Exercise details:
Output the listing below in full, exactly as written.

- - -

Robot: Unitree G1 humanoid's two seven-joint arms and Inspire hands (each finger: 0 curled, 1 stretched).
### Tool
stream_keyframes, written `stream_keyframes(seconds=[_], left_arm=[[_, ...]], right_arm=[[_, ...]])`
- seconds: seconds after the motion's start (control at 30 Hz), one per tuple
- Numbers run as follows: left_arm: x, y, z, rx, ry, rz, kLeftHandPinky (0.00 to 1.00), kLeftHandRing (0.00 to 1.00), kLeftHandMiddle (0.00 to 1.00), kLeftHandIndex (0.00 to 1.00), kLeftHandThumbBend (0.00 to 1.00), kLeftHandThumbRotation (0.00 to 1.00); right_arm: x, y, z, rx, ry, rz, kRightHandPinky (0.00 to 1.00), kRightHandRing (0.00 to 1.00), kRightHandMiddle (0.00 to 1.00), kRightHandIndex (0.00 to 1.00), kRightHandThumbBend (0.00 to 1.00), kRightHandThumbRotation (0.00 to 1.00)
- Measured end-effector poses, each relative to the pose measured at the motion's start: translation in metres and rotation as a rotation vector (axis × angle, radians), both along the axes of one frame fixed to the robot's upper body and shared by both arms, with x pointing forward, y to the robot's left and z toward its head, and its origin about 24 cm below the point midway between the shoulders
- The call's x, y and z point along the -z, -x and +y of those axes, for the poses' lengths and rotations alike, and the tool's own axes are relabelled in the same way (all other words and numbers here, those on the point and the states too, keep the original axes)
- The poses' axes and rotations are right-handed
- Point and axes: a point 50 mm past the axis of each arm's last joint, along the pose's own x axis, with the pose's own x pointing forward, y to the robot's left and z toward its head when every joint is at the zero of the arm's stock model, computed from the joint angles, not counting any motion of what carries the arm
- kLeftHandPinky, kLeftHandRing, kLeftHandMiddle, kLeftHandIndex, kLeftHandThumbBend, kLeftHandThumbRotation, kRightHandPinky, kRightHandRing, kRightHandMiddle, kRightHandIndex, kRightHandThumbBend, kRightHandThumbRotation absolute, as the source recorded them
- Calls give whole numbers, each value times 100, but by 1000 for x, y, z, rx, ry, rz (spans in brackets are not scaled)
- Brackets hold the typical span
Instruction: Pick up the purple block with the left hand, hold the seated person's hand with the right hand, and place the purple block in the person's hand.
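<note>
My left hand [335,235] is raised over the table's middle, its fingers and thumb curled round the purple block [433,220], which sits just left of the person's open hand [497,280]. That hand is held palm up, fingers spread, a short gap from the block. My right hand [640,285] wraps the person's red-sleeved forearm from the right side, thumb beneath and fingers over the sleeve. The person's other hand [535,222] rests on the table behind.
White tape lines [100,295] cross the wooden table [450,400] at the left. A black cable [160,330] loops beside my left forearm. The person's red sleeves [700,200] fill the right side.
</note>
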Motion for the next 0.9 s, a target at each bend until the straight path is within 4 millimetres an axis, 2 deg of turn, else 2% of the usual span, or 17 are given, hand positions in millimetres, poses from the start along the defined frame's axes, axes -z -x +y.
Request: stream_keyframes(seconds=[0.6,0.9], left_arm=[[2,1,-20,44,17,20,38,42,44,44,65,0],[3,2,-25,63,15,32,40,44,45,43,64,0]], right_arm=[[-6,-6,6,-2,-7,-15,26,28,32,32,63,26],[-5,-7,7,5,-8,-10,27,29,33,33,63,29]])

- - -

Response to the task:
Robot: Unitree G1 humanoid's two seven-joint arms and Inspire hands (each finger: 0 curled, 1 stretched).
### Tool
stream_keyframes, written `stream_keyframes(seconds=[_], left_arm=[[_, ...]], right_arm=[[_, ...]])`
- seconds: seconds after the motion's start (control at 30 Hz), one per tuple
- Numbers run as follows: left_arm: x, y, z, rx, ry, rz, kLeftHandPinky (0.00 to 1.00), kLeftHandRing (0.00 to 1.00), kLeftHandMiddle (0.00 to 1.00), kLeftHandIndex (0.00 to 1.00), kLeftHandThumbBend (0.00 to 1.00), kLeftHandThumbRotation (0.00 to 1.00); right_arm: x, y, z, rx, ry, rz, kRightHandPinky (0.00 to 1.00), kRightHandRing (0.00 to 1.00), kRightHandMiddle (0.00 to 1.00), kRightHandIndex (0.00 to 1.00), kRightHandThumbBend (0.00 to 1.00), kRightHandThumbRotation (0.00 to 1.00)
- Measured end-effector poses, each relative to the pose measured at the motion's start: translation in metres and rotation as a rotation vector (axis × angle, radians), both along the axes of one frame fixed to the robot's upper body and shared by both arms, with x pointing forward, y to the robot's left and z toward its head, and its origin about 24 cm below the point midway between the shoulders
- The call's x, y and z point along the -z, -x and +y of those axes, for the poses' lengths and rotations alike, and the tool's own axes are relabelled in the same way (all other words and numbers here, those on the point and the states too, keep the original axes)
- The poses' axes and rotations are right-handed
- Point and axes: a point 50 mm past the axis of each arm's last joint, along the pose's own x axis, with the pose's own x pointing forward, y to the robot's left and z toward its head when every joint is at the zero of the arm's stock model, computed from the joint angles, not counting any motion of what carries the arm
- kLeftHandPinky, kLeftHandRing, kLeftHandMiddle, kLeftHandIndex, kLeftHandThumbBend, kLeftHandThumbRotation, kRightHandPinky, kRightHandRing, kRightHandMiddle, kRightHandIndex, kRightHandThumbBend, kRightHandThumbRotation absolute, as the source recorded them
- Calls give whole numbers, each value times 100, but by 1000 for x, y, z, rx, ry, rz (spans in brackets are not scaled)
- Brackets hold the typical span
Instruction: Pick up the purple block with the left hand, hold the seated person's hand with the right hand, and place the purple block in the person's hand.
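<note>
My left hand [335,235] is raised over the table's middle, its fingers and thumb curled round the purple block [433,220], which sits just left of the person's open hand [497,280]. That hand is held palm up, fingers spread, a short gap from the block. My right hand [640,285] wraps the person's red-sleeved forearm from the right side, thumb beneath and fingers over the sleeve. The person's other hand [535,222] rests on the table behind.
White tape lines [100,295] cross the wooden table [450,400] at the left. A black cable [160,330] loops beside my left forearm. The person's red sleeves [700,200] fill the right side.
</note>
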Motion for the next 0.9 s, a target at each bend until the straight path is within 4 millimetres an axis, 2 deg of turn, else 2% of the usual span, or 17 are given, hand positions in millimetres, poses from the start along the defined frame's axes, axes -z -x +y.
Request: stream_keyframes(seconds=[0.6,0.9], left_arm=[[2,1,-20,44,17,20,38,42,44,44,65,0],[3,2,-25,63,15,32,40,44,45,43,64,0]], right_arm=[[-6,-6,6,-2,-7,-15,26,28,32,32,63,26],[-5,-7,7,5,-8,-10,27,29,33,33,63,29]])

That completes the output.